4. Enhancing the Exposure

• If further lateral exposure of the posterior intercondylar notch is necessary, the surgeon may release a portion of the tendinous origin of the medial head of the gastrocnemius from the posterior distal femur and the joint capsule.
• Note: Slight knee flexion (10 to 15 degrees) will relax the posterior structures and significantly aid exposure. Complete sectioning of the medial head of the gastrocnemius is rarely, if ever, needed.

5. Arthrotomy and PCL Footprint Identification

• Make a vertical incision directly through the posterior capsule.
• Retract the capsular leaflets to expose the contents of the posterior intercondylar notch.
• Identify the tibial attachment (footprint) of the posterior cruciate ligament. This footprint is located in the PCL facet, extending distally over the posterior "drop-off" of the proximal tibia.
• From this point, the surgeon may proceed with the definitive reconstruction, such as the tibial inlay technique described by Berg, which involves securing a bone block into a surgically created trough at the PCL footprint.

6. Closure

• Following definitive fixation, thoroughly irrigate the posterior compartment to remove all bone debris.
• Suture the vertical capsular incision using heavy absorbable sutures.
• Release the retractors and allow the medial head of the gastrocnemius to settle back into its anatomical position. If the tendinous origin was partially released, it may be repaired with heavy sutures.
• Approximate the deep fascia and subcutaneous layers to eliminate dead space.
• Close the skin in a routine fashion using non-absorbable sutures or surgical staples.

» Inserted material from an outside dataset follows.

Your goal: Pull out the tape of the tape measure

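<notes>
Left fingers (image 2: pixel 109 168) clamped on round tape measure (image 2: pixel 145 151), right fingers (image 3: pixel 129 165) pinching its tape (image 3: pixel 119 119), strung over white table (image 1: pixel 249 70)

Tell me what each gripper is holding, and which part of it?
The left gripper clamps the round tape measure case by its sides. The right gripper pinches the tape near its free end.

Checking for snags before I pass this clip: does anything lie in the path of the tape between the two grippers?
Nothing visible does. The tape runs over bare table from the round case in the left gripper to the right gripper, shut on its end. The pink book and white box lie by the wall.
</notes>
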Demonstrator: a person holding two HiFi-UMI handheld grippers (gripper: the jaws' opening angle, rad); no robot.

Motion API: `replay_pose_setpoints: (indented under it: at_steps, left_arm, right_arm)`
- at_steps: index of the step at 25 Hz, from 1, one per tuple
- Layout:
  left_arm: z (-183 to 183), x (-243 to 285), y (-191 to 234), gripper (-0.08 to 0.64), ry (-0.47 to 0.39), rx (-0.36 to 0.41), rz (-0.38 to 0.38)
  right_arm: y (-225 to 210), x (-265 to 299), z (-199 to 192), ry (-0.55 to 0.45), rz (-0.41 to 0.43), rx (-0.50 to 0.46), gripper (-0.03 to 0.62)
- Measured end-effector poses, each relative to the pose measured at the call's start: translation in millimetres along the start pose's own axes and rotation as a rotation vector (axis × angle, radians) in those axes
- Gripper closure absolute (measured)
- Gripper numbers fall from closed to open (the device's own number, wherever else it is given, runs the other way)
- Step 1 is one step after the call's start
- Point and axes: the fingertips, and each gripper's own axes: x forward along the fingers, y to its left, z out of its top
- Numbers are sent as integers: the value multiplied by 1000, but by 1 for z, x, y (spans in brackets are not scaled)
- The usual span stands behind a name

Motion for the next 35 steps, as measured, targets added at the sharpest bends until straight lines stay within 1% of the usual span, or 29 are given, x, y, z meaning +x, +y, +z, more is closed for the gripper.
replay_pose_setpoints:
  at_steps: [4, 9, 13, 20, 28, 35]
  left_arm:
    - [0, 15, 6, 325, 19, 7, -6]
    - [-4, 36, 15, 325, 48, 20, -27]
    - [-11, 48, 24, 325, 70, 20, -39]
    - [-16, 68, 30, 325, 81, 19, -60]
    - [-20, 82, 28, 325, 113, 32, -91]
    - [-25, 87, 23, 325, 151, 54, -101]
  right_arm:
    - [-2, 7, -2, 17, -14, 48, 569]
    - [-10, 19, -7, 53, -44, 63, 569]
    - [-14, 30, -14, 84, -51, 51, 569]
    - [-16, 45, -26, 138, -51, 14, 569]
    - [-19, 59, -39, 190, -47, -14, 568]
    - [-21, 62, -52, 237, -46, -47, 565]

POSTOPERATIVE PROTOCOL AND REHABILITATION

The postoperative management of a multiligamentous knee reconstruction is complex and must be tailored to the specific ligaments repaired, the quality of the tissue, and the patient's compliance.

1. Immobilization: The knee is typically immobilized in a hinged knee brace locked in full extension for the first 2 to 4 weeks to protect the posterior capsular repair and the PCL reconstruction from posterior tibial sag.
2. Weight-Bearing: Patients are generally restricted to non-weight-bearing or toe-touch weight-bearing for the first 4 to 6 weeks to protect the articular cartilage and the graft fixation sites.
3. Range of Motion (ROM): Early, controlled passive range of motion is critical to prevent arthrofibrosis, a common complication following multiligamentous knee injuries. Prone passive flexion limits posterior tibial translation and protects the PCL graft.
4. Strengthening: Quadriceps activation is encouraged immediately. Hamstring strengthening is typically delayed for 3 to 4 months to prevent posterior sheer forces on the healing PCL graft.

In conclusion, traumatic knee dislocations represent a formidable orthopedic challenge. The rising incidence of ultralow-velocity dislocations in the morbidly obese population necessitates a heightened clinical awareness of occult neurovascular injuries. When surgical intervention is indicated, a meticulous posteromedial approach provides safe, highly effective access to the posterior knee, ensuring optimal outcomes in complex multiligamentous reconstructions.